▶ [TASK ITEM]:
Go through the records line by line and work out how many lines hold the word "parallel". Answer with the number only.

(Records contained in a dataset)
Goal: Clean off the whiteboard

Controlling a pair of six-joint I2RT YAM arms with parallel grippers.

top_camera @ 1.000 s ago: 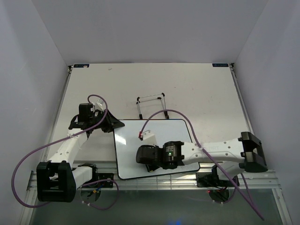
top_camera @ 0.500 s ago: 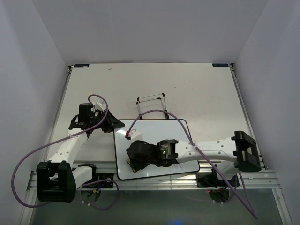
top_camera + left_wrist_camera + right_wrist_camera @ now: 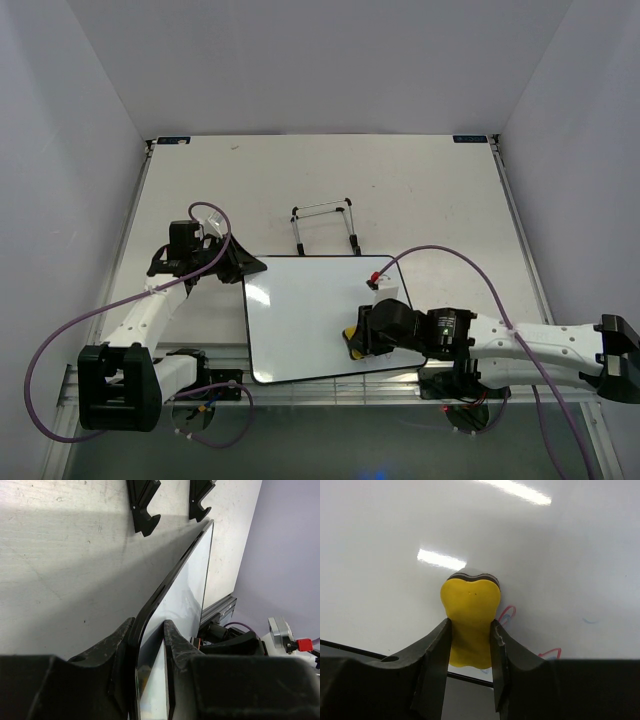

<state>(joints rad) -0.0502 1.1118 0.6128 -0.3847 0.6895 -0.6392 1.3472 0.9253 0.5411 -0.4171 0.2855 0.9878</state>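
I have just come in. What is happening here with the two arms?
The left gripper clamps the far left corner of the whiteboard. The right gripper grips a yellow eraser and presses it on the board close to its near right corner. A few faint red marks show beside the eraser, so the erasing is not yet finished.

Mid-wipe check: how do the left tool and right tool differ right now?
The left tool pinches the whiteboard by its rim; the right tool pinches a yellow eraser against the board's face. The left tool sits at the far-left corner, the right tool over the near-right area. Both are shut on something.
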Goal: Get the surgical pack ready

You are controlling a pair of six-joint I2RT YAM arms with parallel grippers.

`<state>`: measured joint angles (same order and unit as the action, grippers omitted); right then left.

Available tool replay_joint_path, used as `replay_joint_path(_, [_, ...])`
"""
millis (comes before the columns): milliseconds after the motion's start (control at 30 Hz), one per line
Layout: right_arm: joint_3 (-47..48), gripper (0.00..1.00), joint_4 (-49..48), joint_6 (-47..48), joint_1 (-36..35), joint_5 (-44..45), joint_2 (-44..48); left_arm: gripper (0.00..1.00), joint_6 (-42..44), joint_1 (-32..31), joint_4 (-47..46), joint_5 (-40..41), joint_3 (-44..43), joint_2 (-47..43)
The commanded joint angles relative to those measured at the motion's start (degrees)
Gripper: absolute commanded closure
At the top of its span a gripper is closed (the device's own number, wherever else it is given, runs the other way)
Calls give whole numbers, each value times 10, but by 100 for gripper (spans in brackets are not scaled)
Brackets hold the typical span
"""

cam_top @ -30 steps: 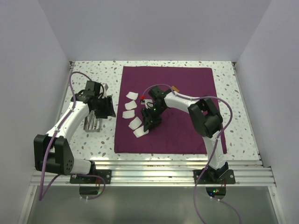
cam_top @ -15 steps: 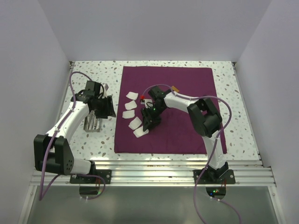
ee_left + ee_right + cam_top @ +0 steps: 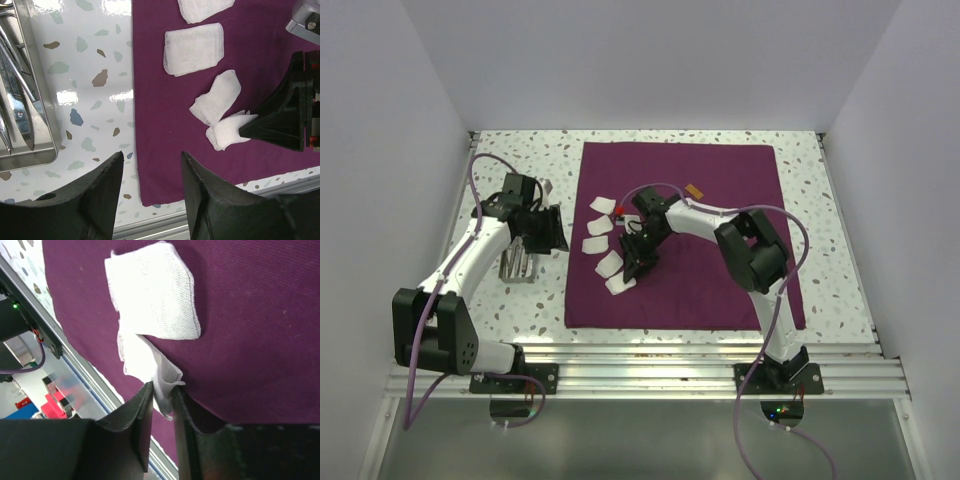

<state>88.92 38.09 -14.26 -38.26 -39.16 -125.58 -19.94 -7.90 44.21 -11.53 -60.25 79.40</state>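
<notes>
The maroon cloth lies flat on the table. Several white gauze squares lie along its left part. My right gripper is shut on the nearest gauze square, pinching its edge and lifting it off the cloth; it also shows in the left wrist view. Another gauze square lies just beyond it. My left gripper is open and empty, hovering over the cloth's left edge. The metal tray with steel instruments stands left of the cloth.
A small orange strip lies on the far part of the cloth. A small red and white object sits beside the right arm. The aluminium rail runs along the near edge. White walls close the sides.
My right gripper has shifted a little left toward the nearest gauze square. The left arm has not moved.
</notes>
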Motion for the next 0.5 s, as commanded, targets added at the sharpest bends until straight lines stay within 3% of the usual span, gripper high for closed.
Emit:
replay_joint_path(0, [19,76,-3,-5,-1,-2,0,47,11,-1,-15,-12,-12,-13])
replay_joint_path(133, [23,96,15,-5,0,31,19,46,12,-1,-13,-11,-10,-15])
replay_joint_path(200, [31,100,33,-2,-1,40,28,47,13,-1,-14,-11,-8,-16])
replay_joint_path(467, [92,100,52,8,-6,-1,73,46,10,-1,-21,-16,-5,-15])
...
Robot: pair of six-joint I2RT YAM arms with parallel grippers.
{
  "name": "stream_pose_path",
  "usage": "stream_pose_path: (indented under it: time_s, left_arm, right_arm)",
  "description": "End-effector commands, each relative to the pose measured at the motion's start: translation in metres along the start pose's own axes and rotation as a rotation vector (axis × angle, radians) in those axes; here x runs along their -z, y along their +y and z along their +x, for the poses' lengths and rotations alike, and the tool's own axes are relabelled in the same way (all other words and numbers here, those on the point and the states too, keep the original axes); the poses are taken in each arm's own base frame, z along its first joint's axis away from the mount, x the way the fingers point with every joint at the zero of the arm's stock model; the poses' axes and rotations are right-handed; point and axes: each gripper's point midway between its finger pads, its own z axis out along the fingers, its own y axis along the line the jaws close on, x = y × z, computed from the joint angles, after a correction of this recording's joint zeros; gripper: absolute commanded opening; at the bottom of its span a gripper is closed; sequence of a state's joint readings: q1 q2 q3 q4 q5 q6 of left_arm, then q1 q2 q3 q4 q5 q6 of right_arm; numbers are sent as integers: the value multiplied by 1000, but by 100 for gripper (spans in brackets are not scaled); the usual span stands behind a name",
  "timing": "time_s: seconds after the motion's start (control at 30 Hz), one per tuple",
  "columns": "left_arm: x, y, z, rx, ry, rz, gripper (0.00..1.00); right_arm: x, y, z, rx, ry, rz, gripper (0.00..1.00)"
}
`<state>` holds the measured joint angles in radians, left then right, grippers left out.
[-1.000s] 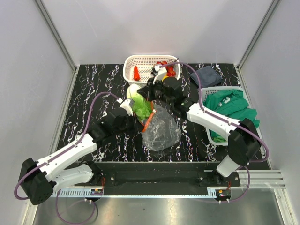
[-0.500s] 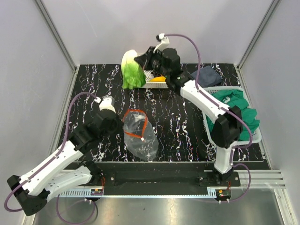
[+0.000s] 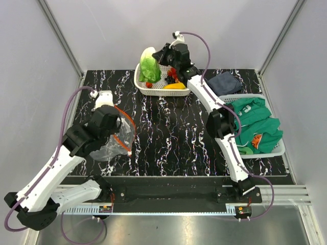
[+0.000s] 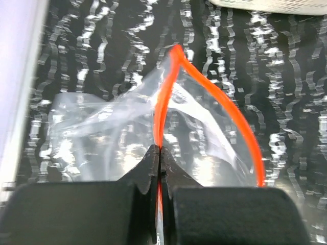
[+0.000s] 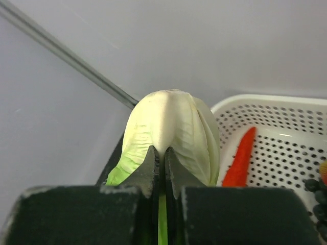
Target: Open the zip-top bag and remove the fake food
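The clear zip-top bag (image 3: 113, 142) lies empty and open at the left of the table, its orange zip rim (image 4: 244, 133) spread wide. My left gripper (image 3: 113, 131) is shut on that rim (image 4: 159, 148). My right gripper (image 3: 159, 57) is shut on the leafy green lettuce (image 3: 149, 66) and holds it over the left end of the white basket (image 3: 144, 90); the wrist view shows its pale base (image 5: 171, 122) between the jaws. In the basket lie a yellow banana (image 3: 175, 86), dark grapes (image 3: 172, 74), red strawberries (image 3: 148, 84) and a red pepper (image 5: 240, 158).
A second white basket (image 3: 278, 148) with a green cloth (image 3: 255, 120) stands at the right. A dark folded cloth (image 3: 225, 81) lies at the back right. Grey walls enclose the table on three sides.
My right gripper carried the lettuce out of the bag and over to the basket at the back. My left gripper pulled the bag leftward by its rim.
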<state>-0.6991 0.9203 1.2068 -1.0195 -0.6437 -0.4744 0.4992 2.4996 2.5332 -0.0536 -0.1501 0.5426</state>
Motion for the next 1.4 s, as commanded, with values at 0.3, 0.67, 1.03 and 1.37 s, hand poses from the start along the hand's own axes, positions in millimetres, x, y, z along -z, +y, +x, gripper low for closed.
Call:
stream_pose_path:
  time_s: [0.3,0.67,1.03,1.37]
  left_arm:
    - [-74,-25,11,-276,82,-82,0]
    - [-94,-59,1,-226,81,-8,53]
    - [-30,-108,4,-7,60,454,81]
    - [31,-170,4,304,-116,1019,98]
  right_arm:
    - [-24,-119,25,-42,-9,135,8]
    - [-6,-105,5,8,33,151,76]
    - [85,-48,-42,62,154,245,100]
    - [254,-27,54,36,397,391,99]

▶ [TASK RESULT]:
3